• What is being asked:
Only one span of the listing below is wanted: the lines from the one with "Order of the" through the one with "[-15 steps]", reproduced exactly, both ends kept.

--*--

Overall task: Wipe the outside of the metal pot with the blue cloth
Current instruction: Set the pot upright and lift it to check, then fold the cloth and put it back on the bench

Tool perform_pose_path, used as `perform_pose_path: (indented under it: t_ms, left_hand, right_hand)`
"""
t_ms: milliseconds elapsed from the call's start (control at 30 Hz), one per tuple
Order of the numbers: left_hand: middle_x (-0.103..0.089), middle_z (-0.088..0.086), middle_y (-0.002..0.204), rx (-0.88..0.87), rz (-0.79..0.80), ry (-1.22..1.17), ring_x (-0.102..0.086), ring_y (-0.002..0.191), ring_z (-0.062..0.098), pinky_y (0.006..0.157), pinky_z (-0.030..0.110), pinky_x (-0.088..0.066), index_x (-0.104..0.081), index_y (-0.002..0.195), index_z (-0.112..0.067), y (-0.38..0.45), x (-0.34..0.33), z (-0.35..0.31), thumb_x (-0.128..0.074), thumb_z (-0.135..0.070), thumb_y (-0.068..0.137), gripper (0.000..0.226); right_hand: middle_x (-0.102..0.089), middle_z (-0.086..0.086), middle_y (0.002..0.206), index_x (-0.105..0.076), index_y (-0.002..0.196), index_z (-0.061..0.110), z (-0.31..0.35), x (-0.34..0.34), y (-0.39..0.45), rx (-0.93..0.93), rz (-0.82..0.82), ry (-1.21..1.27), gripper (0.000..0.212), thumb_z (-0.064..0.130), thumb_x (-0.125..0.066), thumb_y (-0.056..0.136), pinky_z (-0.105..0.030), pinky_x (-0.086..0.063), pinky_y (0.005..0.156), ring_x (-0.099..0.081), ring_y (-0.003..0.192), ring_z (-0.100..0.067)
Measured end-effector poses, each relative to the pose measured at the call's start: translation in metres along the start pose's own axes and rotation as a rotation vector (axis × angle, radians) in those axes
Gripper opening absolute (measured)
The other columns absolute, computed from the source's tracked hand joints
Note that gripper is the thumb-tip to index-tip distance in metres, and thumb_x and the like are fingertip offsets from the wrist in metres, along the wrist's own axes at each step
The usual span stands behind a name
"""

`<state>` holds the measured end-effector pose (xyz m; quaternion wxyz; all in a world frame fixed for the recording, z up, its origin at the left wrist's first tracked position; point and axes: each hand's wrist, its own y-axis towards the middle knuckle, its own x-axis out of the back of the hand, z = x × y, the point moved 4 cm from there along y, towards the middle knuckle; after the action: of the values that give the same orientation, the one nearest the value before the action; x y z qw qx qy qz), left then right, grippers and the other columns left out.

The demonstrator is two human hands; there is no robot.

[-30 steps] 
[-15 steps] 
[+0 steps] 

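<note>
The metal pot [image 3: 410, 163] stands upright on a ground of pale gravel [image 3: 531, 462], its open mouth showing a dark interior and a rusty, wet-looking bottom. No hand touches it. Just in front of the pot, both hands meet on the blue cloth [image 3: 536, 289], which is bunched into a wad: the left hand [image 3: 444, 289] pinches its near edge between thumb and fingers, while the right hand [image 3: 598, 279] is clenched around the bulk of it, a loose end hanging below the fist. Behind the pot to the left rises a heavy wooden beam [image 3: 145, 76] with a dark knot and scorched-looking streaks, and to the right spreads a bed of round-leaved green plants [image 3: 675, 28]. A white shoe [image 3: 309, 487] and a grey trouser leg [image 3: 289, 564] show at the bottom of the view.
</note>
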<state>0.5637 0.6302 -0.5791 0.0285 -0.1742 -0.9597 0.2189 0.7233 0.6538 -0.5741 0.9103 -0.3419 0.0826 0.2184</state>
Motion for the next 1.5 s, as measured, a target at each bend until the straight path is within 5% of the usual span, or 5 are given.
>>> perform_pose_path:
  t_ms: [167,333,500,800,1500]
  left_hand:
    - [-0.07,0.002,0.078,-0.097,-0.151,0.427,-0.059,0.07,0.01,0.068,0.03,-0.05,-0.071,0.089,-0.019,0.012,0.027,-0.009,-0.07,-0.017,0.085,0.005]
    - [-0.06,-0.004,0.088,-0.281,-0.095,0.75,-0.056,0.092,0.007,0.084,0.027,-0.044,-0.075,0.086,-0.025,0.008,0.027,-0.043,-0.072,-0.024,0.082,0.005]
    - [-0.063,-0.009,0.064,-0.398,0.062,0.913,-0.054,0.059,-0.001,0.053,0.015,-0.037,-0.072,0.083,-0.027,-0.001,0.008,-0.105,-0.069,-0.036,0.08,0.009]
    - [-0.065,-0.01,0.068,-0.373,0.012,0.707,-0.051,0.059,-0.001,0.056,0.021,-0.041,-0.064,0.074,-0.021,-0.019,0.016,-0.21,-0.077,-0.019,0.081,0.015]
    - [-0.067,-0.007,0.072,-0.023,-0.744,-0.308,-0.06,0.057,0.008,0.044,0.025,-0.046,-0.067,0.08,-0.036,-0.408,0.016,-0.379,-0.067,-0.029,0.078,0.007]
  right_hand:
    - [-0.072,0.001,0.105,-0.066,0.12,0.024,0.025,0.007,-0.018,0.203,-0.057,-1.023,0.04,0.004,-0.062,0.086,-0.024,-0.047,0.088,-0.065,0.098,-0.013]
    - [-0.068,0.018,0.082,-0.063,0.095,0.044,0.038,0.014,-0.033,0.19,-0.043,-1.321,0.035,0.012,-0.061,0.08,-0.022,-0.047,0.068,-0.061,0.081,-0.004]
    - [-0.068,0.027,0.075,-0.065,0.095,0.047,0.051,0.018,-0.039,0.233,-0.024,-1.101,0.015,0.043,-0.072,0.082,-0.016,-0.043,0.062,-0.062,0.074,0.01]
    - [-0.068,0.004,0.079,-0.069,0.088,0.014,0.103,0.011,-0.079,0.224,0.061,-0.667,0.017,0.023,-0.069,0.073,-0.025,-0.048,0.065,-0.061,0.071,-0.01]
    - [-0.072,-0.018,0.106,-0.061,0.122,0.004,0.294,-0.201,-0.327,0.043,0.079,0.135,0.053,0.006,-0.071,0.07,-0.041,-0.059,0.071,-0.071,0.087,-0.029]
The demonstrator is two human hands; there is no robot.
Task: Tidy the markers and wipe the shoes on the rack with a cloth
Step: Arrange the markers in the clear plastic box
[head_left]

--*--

• Problem solution:
Order of the numbers: left_hand: middle_x (-0.103..0.089), middle_z (-0.088..0.086), middle_y (-0.002..0.204), rx (-0.88..0.87), rz (-0.79..0.80), ry (-1.22..1.17), ring_x (-0.102..0.086), ring_y (-0.002..0.191), ring_z (-0.062..0.098), pinky_y (0.006..0.157), pinky_z (-0.030..0.110), pinky_x (-0.088..0.066), index_x (-0.104..0.081), index_y (-0.002..0.195), index_z (-0.112..0.067), y (-0.38..0.45), x (-0.34..0.33), z (-0.35..0.31), thumb_x (-0.128..0.074), thumb_z (-0.135..0.070), thumb_y (-0.068..0.137), gripper (0.000..0.226); right_hand: middle_x (-0.102..0.089), middle_z (-0.086..0.086), middle_y (0.002..0.206), index_x (-0.105..0.076), index_y (-0.002..0.196), index_z (-0.061..0.110), z (-0.31..0.35), x (-0.34..0.34), y (-0.39..0.45), rx (-0.93..0.93), rz (-0.82..0.82), ry (-1.21..1.27), gripper (0.000..0.212), thumb_z (-0.064..0.130), thumb_x (-0.125..0.066), thumb_y (-0.056..0.136), pinky_z (-0.105..0.030), pinky_x (-0.086..0.063), pinky_y (0.005..0.156), ring_x (-0.099..0.081), ring_y (-0.003..0.192), ring_z (-0.100..0.067)
Measured end-effector poses, each relative to the pose measured at the call's start: translation in metres along the start pose's own axes and rotation as a rotation vector (axis × angle, radians) in those axes
Gripper opening absolute (measured)
The other columns absolute, computed from the source's tracked hand joints
Note that gripper is the thumb-tip to index-tip distance in metres, and thumb_x and the like are fingertip offsets from the wrist in metres, along the wrist's own axes at each step
The usual span stands behind a name
"""

`<state>` holds the measured end-effector pose (xyz m; quaternion wxyz; all in a world frame fixed for the recording, z up, its origin at the left wrist's first tracked position; point and axes: each hand's wrist, its own y-axis towards the middle knuckle, its own x-axis out of the back of the hand, z = x × y, the point moved 4 cm from there along y, towards the middle knuckle; after the action: of the values that give the same orientation, the one nearest the value before the action; x y z qw qx qy qz), left then right, grippers and the other columns left out.

The demonstrator is two human hands; there is no robot.

[-30 steps] 
[-15 steps] 

This output is now finished.